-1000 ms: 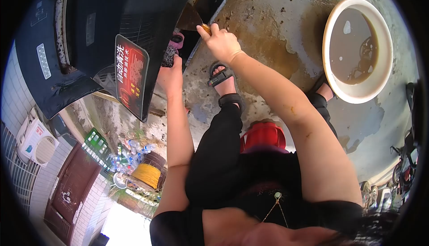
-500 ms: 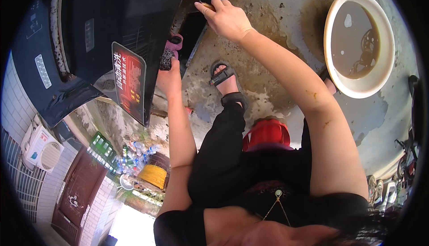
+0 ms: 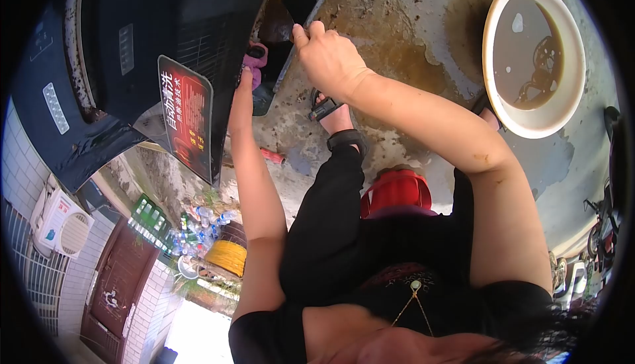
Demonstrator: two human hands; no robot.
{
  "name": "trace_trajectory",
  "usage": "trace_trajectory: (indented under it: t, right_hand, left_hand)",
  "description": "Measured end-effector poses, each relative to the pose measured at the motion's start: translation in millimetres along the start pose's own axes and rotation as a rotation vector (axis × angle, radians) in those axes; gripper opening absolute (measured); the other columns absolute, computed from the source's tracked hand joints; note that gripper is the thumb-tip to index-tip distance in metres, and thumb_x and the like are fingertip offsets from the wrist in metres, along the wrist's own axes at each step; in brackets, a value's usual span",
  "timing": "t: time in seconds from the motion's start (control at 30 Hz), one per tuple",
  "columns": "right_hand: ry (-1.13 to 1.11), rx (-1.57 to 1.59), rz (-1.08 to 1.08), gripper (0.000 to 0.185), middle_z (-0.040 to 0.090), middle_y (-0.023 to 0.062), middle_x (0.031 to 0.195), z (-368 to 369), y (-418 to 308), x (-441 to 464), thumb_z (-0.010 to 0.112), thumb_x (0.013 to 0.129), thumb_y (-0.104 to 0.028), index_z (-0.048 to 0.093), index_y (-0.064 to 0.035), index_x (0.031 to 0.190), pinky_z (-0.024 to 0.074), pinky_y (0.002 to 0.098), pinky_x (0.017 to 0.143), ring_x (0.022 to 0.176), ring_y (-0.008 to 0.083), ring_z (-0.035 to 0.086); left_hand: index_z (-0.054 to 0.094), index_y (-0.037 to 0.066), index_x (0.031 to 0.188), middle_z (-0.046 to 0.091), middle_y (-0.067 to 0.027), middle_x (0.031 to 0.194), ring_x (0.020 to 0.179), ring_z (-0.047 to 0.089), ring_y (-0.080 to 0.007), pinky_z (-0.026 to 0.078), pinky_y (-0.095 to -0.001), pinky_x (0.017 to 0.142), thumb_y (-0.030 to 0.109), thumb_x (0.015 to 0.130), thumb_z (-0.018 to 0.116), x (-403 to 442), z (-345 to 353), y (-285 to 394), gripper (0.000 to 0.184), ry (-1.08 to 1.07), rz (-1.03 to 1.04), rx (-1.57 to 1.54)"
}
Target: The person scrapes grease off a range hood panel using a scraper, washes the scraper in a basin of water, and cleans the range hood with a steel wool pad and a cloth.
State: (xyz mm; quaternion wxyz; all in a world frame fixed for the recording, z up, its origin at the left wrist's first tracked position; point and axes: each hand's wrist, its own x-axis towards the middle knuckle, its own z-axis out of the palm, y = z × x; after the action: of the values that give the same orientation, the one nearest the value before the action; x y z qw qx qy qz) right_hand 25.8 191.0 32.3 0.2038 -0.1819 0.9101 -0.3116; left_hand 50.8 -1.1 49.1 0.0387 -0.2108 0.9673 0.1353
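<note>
A black range hood (image 3: 139, 26) with a red-and-black label (image 3: 188, 119) fills the upper left, tilted. My right hand (image 3: 331, 59) is closed round the handle of a scraper, whose broad, dark, dirty blade (image 3: 276, 21) points into the opening along the hood's edge. My left hand (image 3: 242, 92) reaches behind the hood's near panel; only its thumb side shows, and its fingers and anything in them are hidden. Just above it sits a pink object (image 3: 258, 58) with a dark hole, its kind unclear.
A white basin (image 3: 493, 79) of murky water, with dark ring-shaped parts (image 3: 542, 66) in it, stands at right on wet, stained concrete. A red stool (image 3: 397, 192) is beneath me. Bottles (image 3: 202, 225) and a yellow roll (image 3: 226, 257) lie at lower left.
My right hand has drawn down toward me, and more of the blade shows. My left hand has moved up behind the panel; the dark scourer seen in it is now out of sight.
</note>
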Motion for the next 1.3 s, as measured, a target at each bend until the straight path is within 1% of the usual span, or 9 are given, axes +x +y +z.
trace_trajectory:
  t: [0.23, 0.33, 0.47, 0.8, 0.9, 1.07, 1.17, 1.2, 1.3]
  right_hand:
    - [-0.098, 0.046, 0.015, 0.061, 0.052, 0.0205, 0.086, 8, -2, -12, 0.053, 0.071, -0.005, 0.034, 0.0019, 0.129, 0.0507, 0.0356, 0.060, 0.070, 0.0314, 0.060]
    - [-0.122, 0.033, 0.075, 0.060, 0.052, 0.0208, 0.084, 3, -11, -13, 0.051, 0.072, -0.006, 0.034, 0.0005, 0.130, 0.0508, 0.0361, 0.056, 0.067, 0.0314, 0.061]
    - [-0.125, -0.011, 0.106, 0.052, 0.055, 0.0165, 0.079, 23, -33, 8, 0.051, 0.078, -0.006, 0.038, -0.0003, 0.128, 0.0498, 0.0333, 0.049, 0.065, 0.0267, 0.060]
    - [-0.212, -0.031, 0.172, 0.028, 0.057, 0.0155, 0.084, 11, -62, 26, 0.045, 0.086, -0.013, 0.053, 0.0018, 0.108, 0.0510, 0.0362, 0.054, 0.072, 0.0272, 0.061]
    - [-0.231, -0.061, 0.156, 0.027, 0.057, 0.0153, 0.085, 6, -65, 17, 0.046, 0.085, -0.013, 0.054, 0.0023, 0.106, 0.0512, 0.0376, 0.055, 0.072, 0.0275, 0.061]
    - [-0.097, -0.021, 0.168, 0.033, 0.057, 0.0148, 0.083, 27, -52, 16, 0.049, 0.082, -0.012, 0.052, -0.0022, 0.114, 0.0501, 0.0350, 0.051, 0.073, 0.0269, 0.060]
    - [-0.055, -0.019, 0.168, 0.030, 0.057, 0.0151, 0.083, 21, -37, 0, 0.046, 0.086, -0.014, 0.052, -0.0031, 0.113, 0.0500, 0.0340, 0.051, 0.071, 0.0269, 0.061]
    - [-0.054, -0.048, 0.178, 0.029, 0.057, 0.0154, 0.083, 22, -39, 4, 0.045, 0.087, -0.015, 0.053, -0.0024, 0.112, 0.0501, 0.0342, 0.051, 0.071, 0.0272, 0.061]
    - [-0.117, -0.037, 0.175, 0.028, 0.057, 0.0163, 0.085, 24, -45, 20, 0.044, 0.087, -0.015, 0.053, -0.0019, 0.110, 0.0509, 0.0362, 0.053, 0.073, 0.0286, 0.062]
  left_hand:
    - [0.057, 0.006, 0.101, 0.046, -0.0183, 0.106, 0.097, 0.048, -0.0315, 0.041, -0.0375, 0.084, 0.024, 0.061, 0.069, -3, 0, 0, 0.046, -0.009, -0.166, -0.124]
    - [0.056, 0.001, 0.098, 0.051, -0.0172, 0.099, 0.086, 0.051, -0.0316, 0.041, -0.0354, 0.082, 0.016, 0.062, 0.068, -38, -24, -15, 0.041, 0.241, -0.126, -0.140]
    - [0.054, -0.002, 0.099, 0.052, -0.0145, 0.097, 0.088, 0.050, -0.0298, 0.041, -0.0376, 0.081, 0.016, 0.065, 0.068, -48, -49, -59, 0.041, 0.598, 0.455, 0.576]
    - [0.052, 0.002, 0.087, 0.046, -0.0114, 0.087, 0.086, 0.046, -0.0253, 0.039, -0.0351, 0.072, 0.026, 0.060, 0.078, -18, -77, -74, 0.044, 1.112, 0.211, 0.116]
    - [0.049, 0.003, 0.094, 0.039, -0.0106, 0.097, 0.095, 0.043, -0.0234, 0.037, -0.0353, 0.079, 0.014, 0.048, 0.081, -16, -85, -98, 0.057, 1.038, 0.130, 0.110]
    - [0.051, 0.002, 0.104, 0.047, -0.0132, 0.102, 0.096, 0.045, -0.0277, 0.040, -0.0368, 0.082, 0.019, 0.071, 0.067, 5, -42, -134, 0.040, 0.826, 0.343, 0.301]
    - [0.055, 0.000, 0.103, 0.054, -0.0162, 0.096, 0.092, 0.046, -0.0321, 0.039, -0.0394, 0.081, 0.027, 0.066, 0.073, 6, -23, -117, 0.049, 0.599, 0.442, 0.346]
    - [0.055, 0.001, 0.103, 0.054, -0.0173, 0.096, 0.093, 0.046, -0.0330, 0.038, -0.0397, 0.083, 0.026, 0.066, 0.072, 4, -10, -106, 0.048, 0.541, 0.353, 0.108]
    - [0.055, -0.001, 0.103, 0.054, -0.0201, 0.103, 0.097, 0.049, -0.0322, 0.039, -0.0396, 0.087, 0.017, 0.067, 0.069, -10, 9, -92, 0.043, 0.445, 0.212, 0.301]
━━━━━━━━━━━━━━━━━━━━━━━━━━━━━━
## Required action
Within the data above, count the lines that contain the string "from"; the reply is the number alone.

## Output below
2